The team around Thomas Quick were tightly forged together; everyone shared the same vision of Quick and his guilt and there was a sense of absolute rigidity about their position. In his book
Avancerad förhörs-och intervjumetodik
(‘Advanced Interrogation and Interview Methodology’) Sven Åke Christianson offers his ‘very special thanks’ to Margit Norell and Birgitta Ståhle for ‘the comprehensive expertise you have contributed’.

There was only one way forward – more investigations and more guilty verdicts.

Quick was found guilty of the murder of Therese. The verdict was thorough and seemed well substantiated. The odd thing about the
case was that there were very strong indications that Quick had constructed his story using information obtained from Norwegian newspapers. In addition, the whole story was absurd. He had given incorrect statements on pretty much everything. One mistake after another had been corrected during endless questioning with Penttinen in a process that had been going on for three and a half years.

So how could the verdict seem so well substantiated?

Again I went through the ‘evidence’ and was able to confirm to myself that most of it was utterly worthless.

The investigators claimed that Quick had carved a symbol into a tree, which was later found as described in Ørje Forest. What Quick had actually said was that there was a tree about as thick as a man’s thigh at the pond known as Ringen. He had carved a symbol of a square into this tree. Within this square there was a ‘Y’ which had been carved on its side. The investigators searched repeatedly for this tree without finding it. At long last a birch tree with some form of damage or marking on it was found, but in an entirely different place in the forest. The mark on the tree bore no resemblance to what Quick had described. Considering the number of years that had passed since Therese’s disappearance, the birch must have been extremely spindly in 1988, possibly no more than a few centimetres in diameter, which would seem an odd choice for someone who wanted to carve a symbol into a tree for posterity.

Another piece of evidence was Quick’s description of a pile of wooden planks in Fjell, some of which had been scattered by children. In fact the planks turned out to have been delivered in the days after Therese’s disappearance.

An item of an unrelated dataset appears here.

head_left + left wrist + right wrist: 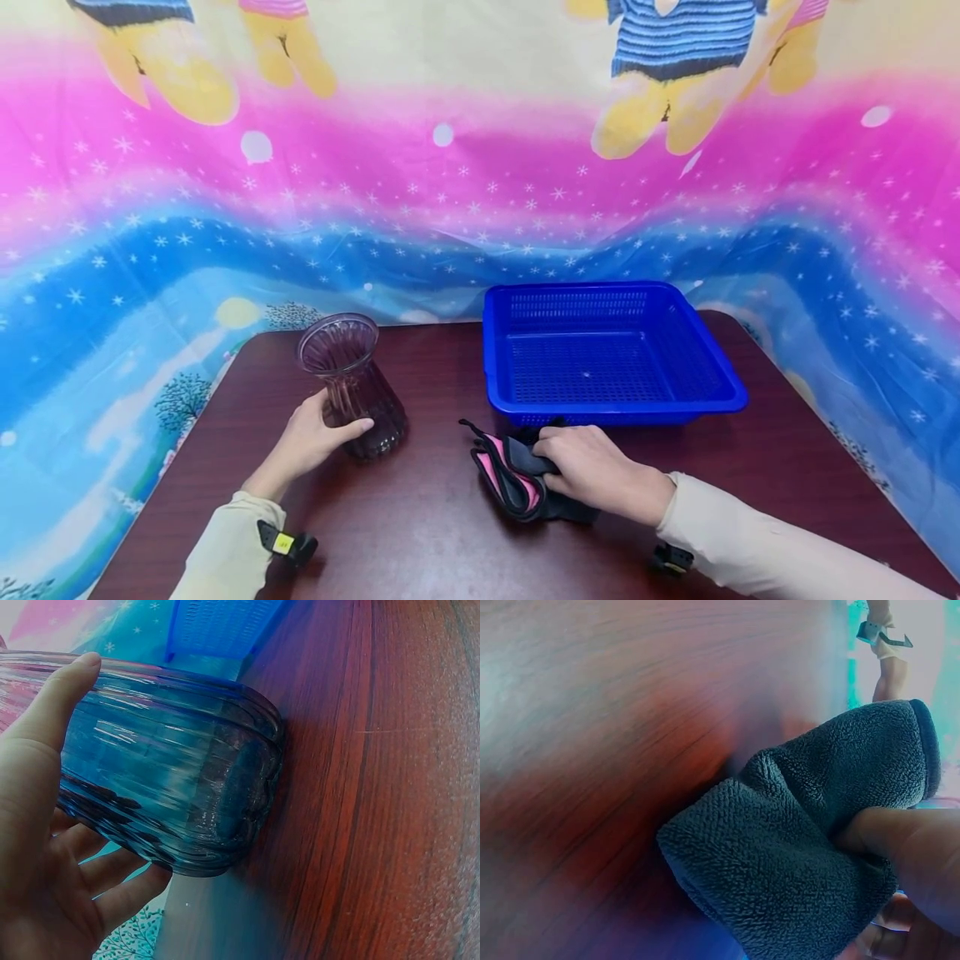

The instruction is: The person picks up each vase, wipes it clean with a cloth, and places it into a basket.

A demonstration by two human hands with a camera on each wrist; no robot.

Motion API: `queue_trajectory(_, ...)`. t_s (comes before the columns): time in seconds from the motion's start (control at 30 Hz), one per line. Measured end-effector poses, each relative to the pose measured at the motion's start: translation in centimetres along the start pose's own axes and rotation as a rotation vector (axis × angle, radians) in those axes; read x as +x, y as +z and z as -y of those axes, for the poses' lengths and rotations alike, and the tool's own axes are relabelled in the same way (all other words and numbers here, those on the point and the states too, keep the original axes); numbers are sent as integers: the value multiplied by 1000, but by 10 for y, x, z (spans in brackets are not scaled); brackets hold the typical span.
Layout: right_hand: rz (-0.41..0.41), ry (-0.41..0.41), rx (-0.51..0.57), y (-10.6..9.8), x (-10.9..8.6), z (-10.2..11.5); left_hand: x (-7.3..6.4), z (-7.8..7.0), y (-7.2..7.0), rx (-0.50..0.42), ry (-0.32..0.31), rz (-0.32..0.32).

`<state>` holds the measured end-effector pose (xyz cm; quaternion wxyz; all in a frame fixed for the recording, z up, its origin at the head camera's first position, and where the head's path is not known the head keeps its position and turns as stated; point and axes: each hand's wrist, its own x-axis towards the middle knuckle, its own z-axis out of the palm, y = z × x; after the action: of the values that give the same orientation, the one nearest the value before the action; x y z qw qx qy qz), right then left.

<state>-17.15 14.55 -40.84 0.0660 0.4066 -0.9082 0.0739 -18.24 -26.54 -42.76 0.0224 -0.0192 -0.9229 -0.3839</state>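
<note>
A ribbed, purplish glass vase (367, 408) with a flared rim stands tilted at the left of the table. My left hand (311, 437) holds it round the side, thumb across the front and fingers behind. In the left wrist view the vase's thick base (247, 780) is close over the wood. Right of it, my right hand (592, 467) grips a folded cleaning cloth (517, 479), dark grey with pink layers and black edging. The right wrist view shows the thumb pressed into the fluffy grey cloth (780, 855); the other fingers are partly hidden beneath it.
A blue plastic basket (615, 408) with perforated walls stands at the back right, just behind the cloth. The dark reddish wooden table (420, 533) has rounded far corners. A patterned curtain (420, 200) hangs along its back and sides.
</note>
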Motion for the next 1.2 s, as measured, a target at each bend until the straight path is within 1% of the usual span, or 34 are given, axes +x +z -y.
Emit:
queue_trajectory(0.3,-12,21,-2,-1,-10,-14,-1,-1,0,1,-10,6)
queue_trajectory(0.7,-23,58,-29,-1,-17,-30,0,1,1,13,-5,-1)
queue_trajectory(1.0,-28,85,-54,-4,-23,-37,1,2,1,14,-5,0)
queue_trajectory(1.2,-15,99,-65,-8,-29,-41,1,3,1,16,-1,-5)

Quick had described Fjell as a small rural village consisting of single-family homes. He had also said there was a bank or shop there.

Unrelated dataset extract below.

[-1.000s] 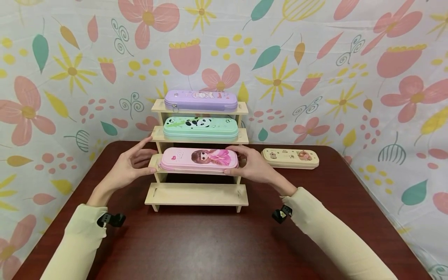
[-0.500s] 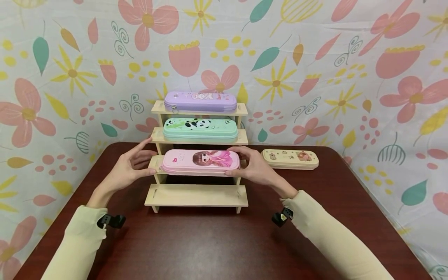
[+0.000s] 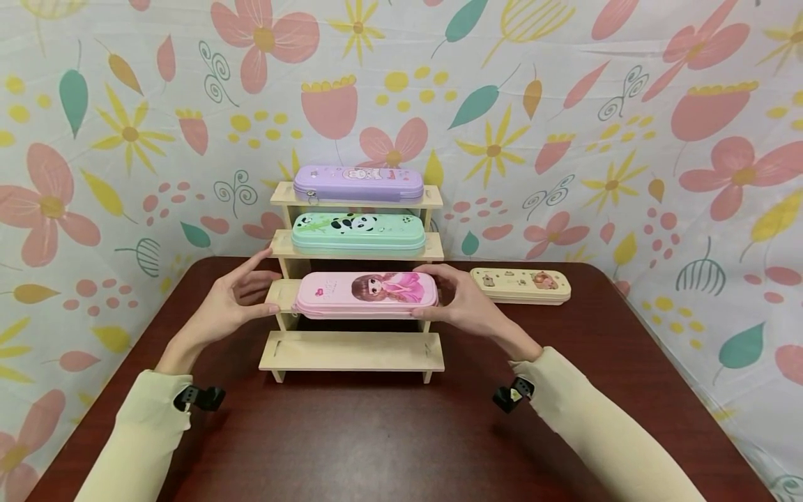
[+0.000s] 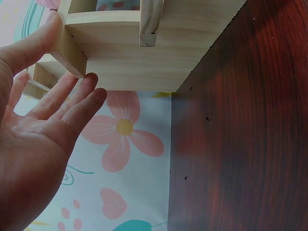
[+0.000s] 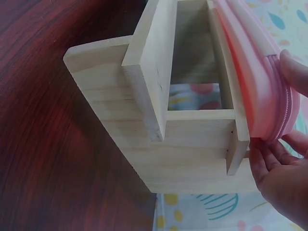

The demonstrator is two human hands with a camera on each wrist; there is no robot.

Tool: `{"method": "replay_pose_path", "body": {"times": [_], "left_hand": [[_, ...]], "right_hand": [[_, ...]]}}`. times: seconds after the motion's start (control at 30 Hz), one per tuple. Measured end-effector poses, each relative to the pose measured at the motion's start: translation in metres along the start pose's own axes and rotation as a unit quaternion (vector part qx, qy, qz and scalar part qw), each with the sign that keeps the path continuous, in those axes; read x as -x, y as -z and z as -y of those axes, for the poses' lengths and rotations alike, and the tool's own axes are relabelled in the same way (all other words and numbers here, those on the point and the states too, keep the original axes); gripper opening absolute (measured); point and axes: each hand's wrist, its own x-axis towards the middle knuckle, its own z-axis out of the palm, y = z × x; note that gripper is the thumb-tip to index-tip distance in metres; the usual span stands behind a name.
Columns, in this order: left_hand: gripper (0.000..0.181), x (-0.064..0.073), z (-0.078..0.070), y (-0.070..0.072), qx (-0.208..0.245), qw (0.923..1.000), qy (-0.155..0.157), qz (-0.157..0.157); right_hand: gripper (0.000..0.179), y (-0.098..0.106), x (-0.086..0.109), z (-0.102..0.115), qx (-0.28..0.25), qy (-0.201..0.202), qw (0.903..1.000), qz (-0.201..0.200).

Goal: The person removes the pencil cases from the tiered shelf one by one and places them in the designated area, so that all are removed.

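Observation:
A pink pencil case with a doll picture lies across the third tier of a stepped wooden rack, its near edge jutting past the board. My right hand grips its right end, thumb in front and fingers behind. In the right wrist view the zipped end of the pink pencil case sits between thumb and fingers. At the rack's left side my left hand holds the end of the same tier. The left wrist view shows thumb and fingertips on opposite edges of that rack's board.
Higher tiers carry a mint panda pencil case and a lilac pencil case. A cream pencil case lies on the dark red table, right of the rack. Behind hangs a flowered cloth.
The pink pencil case has shifted right and toward me along its tier, together with my right hand. My left hand has kept its place at the rack.

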Motion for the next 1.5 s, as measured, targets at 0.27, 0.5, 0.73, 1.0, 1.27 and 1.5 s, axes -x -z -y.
{"method": "replay_pose_path", "body": {"times": [0.27, 0.5, 0.73, 1.0, 1.27, 1.5], "left_hand": [[0.098, 0.000, 0.000, 0.000, -0.005, 1.0000, 0.001, -0.001], [0.098, 0.000, -0.001, 0.000, -0.005, 1.0000, 0.001, 0.000], [0.098, -0.001, -0.002, 0.000, -0.005, 1.0000, 0.004, 0.002], [0.098, 0.000, -0.002, 0.001, -0.004, 0.9999, 0.008, 0.006], [0.097, -0.001, -0.002, 0.001, 0.003, 1.0000, 0.005, 0.006], [0.097, -0.001, -0.001, 0.001, 0.001, 1.0000, 0.005, 0.006]], "right_hand": [[0.068, 0.007, 0.007, 0.000, 0.001, -0.009, 1.0000, -0.004], [0.069, 0.016, 0.014, 0.001, -0.012, -0.013, 0.9998, -0.005], [0.069, 0.028, 0.020, 0.001, -0.003, -0.014, 0.9998, -0.015], [0.068, 0.047, 0.032, -0.002, -0.015, -0.005, 0.9998, -0.012], [0.068, 0.072, 0.049, -0.005, -0.013, -0.005, 0.9999, -0.007], [0.066, 0.093, 0.065, -0.010, -0.012, 0.008, 0.9997, -0.020]]}}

In his usual way, Seppo Penttinen had attached importance only to the bank, and he made a great deal of the fact that Quick knew the bank had closed down.

Things continued in this vein until the introduction of what the district court viewed as the most significant piece of evidence in the whole case. From the verdict of the district court:

However, an absolutely unique circumstance is his statement on Therese’s eczema in the crooks of her arms. This had not been known even by the police, and Therese’s mother had not mentioned it until she was asked by the police after Thomas Quick had referenced it.

So what was revealed in the investigation material about this matter, which certainly did seem highly important?

At a reconstruction in Fjell on 25 April 1996 Quick had said that he had ‘a memory of Therese having scar tissue on the arm and he pointed, when he said this, at his right arm’. He couldn’t say anything more about it.

When she disappeared, her mother had detailed all of Therese’s physical characteristics on a form. In the box for ‘scars and other defining marks’ she noted a birth mark on her cheek but nothing about any scars in the crooks of her arms. The Norwegian investigators immediately contacted Therese’s mother, who told them that her daughter had atopic dermatitis on the inside of her arms. The condition bothered her less during the summer and she couldn’t say whether Therese had had eczema at the time of her disappearance, or scars in the crooks of her arms.